Early trail maps show a few chairlifts, 16 runs, a handful of small chalets, and a lodge that even had flush toilets! Yes, flush toilets were a big thing in those days, as no other ski hill on the Island had them.
In the late 1980s, the resort changed hands and George Stuart from Campbell River became the principal shareholder and chairman of the board. George had been involved with the resort’s infrastructure projects from the early days, and as he watched his “baby” grow, he saw even more potential.
George and his team transformed the hill by adding terrain and lifts with the addition of the Sunrise and Boomerang chairs. They upgraded the old blue double chair and red triple chair to modern high-speed detachable lifts, now called Eagle and Hawk respectively.
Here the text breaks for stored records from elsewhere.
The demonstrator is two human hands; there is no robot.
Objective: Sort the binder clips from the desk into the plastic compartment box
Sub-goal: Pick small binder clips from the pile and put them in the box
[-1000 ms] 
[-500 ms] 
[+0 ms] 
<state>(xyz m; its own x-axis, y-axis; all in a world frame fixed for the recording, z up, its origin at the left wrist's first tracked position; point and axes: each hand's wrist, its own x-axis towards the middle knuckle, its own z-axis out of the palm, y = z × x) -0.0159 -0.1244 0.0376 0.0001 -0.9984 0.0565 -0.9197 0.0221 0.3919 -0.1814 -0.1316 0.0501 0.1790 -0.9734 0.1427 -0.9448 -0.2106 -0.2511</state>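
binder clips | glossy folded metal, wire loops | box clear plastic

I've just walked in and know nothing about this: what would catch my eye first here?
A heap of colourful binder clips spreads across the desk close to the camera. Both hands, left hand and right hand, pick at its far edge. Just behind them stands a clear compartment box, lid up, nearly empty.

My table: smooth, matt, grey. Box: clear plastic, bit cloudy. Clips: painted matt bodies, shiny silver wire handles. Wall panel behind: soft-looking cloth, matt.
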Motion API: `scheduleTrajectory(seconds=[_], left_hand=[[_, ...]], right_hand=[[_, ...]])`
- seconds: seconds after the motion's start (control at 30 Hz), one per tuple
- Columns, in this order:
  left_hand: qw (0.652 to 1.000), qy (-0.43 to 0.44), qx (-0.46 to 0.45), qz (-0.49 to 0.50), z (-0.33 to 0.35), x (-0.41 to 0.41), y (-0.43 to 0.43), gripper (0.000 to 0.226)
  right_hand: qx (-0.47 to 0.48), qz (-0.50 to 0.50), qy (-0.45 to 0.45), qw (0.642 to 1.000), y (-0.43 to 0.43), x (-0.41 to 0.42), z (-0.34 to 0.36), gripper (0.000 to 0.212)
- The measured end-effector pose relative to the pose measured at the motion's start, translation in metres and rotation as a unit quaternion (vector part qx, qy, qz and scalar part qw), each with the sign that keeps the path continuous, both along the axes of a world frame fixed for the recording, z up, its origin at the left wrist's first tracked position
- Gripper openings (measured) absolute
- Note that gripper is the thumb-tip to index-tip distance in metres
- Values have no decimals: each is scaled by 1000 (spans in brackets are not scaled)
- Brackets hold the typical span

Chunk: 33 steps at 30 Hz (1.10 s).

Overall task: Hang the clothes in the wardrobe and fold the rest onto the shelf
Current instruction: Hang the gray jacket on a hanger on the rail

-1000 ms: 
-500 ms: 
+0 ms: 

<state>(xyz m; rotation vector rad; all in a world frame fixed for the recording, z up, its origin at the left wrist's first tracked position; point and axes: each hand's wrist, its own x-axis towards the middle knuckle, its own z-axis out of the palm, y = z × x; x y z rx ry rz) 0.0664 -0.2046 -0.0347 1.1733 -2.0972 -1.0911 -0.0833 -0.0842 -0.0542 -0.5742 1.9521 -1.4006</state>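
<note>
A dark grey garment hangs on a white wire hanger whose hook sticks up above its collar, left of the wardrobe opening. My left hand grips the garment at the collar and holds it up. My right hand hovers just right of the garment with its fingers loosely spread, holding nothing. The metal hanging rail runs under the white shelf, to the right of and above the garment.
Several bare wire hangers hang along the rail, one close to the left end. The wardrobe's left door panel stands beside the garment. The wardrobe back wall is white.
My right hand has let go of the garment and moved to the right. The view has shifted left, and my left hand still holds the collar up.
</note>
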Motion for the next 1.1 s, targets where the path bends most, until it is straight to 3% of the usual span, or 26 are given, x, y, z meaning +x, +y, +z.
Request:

His group also added night skiing, the Raven Lodge for Nordic skiing, and the Bradley Building (home to the rental shop and the ski school).
In the late 1990s, the addition of the Inland Island Highway made day tripping more feasible, and in the early 2000s, after WestJet began flying here and the Comox Airport was upgraded, air access to the resort was now a possibility.
It’s not easy to be a ski resort on an island in the Pacific. Lean snow years and the occasional unusually warm winter have presented challenges at times, giving Mount Washington a reputation as a bit of a diamond in the rough before the resort moved into its next generation of ownership with Pacific Group Resorts in 2015.
The company embarked on a mission to bring summer to life at Mount Washington. The bike park was reintroduced, conferences and weddings became a focus for the F&B team, and the Eagle’s Flight Zipline was completed in 2019 and quickly became a major North Island tourism draw.
At the close of the 2018-2019 season, longtime operations staffers like Buck Briggs and George Trousdell closed out their decades-long careers to move into a full-time recreation lifestyle. This has created opportunities for new legends like Big Poppa to emerge, along with others who’ve already put in 15 to 20 years on the mountain. One legend from the earliest days remains: Dave Paige (bottom right, below photo), who got his start as a groomer at Forbidden Plateau in the 1970s before moving to Mount Washington. We have been lucky to have him laying down cord since 1979.